The effect of CD82 monoclonal antibody (CD82 mAb) and AraC on overall survival of human AML-bearing mice. Treatment schedule: (A) NOD.Cg-Rag1 Il2rg/SzJ (NRG) mice-bearing human AML cells were treated with either AraC (500 mg/kg, on days 0 and 1) and/or CD82 mAb (1 μg, twice a day, on days 0 and 1). The control mice received isotype control IgG. Kaplan–Meier plot of survival of leukemic mice. (B and C) NRG mice were intravenously injected with AML (case 1) cells isolated from a patient or MOLM13 cells. The NRG mice-bearing human AML cells were treated by intravenous administration of either isotype control IgG (n = 8), CD82 mAb alone (n = 8), AraC alone (n = 8), or the combination of CD82 mAb and AraC (n = 8). Statistical significance was assessed by log-rank test. **P < 0.01. Bioluminescence imaging (BLI). (D) MOLM13 cells transduced with MSCV-GFP-T2A-Luciferase lenti-reporter vector were intravenously injected into NRG mice via the tail vein. After 3 weeks, isotype control IgG, CD82 mAb, and/or AraC (n = 8) were intravenously injected into MOLM13-bearing NRG mice. Leukemic cell burden was assessed by d-luciferin injection at several time points. One representative animal from each group is shown over time. Photon flux is indicated in the color scale bar. (E) Quantitative analysis of whole-body BLI. Each bar represents the mean ± SD. Statistical analysis was performed by one-way ANOVA, followed by Bonferroni multiple comparison tests.

Discussion

This study showed that treatment with CD82 mAb increased the population of human CD34+ leukemia cells circulating in the PB in vivo.

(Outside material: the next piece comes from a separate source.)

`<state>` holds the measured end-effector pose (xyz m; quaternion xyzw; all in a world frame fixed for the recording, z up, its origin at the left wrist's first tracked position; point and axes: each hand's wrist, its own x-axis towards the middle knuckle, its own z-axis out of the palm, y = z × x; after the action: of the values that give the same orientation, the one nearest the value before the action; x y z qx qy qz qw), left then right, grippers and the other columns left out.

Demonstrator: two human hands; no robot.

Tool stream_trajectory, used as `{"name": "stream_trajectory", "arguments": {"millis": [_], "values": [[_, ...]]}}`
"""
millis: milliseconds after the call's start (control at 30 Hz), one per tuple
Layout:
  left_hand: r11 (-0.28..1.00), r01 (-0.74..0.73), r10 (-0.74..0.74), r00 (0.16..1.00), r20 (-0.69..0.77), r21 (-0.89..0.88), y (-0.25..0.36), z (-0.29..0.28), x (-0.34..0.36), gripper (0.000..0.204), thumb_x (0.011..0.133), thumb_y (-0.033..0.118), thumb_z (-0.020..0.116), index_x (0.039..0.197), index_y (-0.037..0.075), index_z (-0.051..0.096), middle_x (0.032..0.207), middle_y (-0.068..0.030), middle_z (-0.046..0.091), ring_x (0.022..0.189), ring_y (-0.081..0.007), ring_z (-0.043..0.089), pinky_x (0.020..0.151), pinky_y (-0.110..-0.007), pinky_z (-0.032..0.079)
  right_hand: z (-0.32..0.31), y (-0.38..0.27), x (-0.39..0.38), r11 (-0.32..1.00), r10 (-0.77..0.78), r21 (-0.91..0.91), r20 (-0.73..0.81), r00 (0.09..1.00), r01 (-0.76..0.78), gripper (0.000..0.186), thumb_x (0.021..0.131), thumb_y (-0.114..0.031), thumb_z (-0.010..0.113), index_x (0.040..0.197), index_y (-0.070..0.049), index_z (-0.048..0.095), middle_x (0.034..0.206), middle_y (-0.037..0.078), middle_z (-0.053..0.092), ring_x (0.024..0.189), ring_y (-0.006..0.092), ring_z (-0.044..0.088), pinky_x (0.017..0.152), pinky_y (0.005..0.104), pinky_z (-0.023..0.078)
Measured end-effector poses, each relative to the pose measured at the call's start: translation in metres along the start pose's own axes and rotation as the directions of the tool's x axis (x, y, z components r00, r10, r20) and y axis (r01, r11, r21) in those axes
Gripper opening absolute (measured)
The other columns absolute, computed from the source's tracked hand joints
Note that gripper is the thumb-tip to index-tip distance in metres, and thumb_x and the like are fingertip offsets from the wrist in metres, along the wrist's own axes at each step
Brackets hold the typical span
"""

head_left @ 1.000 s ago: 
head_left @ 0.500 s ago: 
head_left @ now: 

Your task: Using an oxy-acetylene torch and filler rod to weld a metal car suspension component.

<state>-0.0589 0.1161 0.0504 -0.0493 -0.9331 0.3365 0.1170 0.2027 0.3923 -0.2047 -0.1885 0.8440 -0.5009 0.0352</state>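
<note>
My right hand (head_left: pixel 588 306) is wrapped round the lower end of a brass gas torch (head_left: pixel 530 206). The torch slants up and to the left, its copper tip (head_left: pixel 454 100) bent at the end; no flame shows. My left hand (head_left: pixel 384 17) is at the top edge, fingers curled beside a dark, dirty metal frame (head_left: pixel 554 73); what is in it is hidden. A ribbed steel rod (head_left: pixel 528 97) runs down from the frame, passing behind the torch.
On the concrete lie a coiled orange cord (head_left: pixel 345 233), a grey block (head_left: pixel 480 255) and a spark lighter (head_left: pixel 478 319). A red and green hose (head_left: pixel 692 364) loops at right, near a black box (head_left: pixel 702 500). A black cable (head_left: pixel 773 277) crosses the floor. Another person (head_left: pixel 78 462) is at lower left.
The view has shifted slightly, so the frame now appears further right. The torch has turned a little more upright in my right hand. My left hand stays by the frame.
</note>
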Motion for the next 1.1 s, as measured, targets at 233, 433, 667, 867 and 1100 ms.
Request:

These observations are consistent with results of previous studies, in which treatment of human CD34+ cells with CD82 mAb (Abcam, Cambridge, UK) inhibited adhesion of CD34+ cells in the BM microenvironment 19. Moreover, CD82 mAb enhanced the anti-leukemic effect of AraC in vivo. Other investigations showed that treatment of mice transplanted with acute promyelocytic leukemia cells with AMD3100 significantly enhanced the efficacy of the anti-leukemic agent AraC 20. We found that downregulation of CD82 by shRNAs decreased the level of CXCR4 in CD34+/CD38− AML cells (data not shown). In contrast, forced-expression of CD82 in these cells increased the level of CXCR4 (data not shown), suggesting that CD82 positively regulated the expression of CXCR4. Moreover, downregulation of CD82 increased the levels of MMP9 in AML cells 21. Thus, blockade of CD82 might augment the levels of MMP9 and CXCR4, resulting in mobilization of leukemia cells into the peripheral circulation. In addition, CD82 supports the survival of CD34+/CD38− AML cells via the IL-10/STAT5 signaling pathway 16,21. While treatment with CD82 mAb alone did not affect the survival of AML cells in vivo (Fig.2C), the use of CD82 mAb inhibited survival of these cells in vitro (data not shown). It is possible that the dose of CD82 mAb used in this study was too low to produce anti-leukemic effects in vivo.

Taken together, these data suggest that blockade of CD82 may augment the effect of chemotherapy and could be a promising treatment strategy in individuals with AML.